For each interview, a collection of metadata that describes that interview. This includes basic biographical details (e.g., interviewee name and birthdate) and half-page free text summary of the interview is also offered.
Czech Collection
The Czech interviews will use a no-boundary condition where relevance assessors mark only topically relevant "playback points" during assessment. Unlike the English collection, where the task is to retrieve segments, the task in Czech is to retrieve ranked lists of candidate playback points. The collection will be formatted as close to ordinary CLEF documents as possible, and will contain around 500 hours of speech.
Topics
25 topics, written in the usual CLEF title, description, and narrative format will be released for the English and Czech collections. Topics will be available in Czech, English, French, German, Russian, and Spanish. The creation of other topic languages can should be arranged by those sites interested in using them.
Additional Resources
In order to facilitate broad participation, the basic test collection is formatted in the same way as a typical CLEF ad-hoc test collection.
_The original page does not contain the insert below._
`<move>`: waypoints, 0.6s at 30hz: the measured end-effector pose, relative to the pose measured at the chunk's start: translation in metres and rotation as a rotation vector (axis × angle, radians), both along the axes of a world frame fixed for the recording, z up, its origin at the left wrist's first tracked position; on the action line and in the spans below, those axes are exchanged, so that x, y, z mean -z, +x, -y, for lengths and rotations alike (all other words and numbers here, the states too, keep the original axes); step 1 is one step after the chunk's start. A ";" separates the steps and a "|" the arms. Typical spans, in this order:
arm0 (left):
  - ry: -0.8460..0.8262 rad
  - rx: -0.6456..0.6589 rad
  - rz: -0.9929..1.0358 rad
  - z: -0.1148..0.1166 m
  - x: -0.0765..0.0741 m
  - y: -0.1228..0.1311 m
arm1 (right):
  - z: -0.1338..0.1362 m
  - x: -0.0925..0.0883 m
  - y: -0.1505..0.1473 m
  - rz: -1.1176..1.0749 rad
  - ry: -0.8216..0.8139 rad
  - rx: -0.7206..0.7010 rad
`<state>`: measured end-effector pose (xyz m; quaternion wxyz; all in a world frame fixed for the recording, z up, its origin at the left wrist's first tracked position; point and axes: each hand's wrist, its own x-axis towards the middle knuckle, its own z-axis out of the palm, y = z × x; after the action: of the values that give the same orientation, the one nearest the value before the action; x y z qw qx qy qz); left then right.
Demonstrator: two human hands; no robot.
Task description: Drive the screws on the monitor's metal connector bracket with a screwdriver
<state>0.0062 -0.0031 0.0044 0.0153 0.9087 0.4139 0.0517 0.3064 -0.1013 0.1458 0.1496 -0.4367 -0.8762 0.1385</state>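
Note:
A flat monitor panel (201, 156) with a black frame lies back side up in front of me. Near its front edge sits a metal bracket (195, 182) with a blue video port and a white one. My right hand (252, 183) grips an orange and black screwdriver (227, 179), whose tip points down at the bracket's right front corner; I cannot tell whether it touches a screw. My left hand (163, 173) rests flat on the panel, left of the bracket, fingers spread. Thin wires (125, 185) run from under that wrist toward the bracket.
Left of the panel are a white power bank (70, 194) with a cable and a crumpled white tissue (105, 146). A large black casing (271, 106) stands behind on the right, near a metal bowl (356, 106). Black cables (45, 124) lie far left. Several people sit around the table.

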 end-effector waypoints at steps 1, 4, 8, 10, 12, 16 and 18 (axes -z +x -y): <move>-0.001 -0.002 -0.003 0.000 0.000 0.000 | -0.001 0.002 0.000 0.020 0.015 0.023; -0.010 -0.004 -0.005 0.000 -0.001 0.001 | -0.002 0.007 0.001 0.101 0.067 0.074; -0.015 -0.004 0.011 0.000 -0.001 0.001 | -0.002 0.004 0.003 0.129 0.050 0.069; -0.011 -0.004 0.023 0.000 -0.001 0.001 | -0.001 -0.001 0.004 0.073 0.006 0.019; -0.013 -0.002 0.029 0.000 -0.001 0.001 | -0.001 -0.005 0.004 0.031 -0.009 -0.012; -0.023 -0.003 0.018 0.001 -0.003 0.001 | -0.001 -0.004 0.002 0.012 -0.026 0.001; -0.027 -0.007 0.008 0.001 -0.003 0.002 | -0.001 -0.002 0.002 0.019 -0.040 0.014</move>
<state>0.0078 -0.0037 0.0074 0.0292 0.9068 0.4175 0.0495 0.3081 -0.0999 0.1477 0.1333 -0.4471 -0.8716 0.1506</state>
The following additional resources will also be available to support system development:
A number of representative training topics, with relevance judgments for the same collections of interviews that will be used in the evaluation.
Scripts for generating alternative relevance judgments for the training topics that can be used to support detailed failure analysis (English only).
Scripts for generating richer metadata for each segment using synonymy, part-whole, and is-a thesaurus relationships. This capability can be used with the automatically assigned thesaurus categories or (for constrastive runs) with the manually assigned thesaurus categories (English only).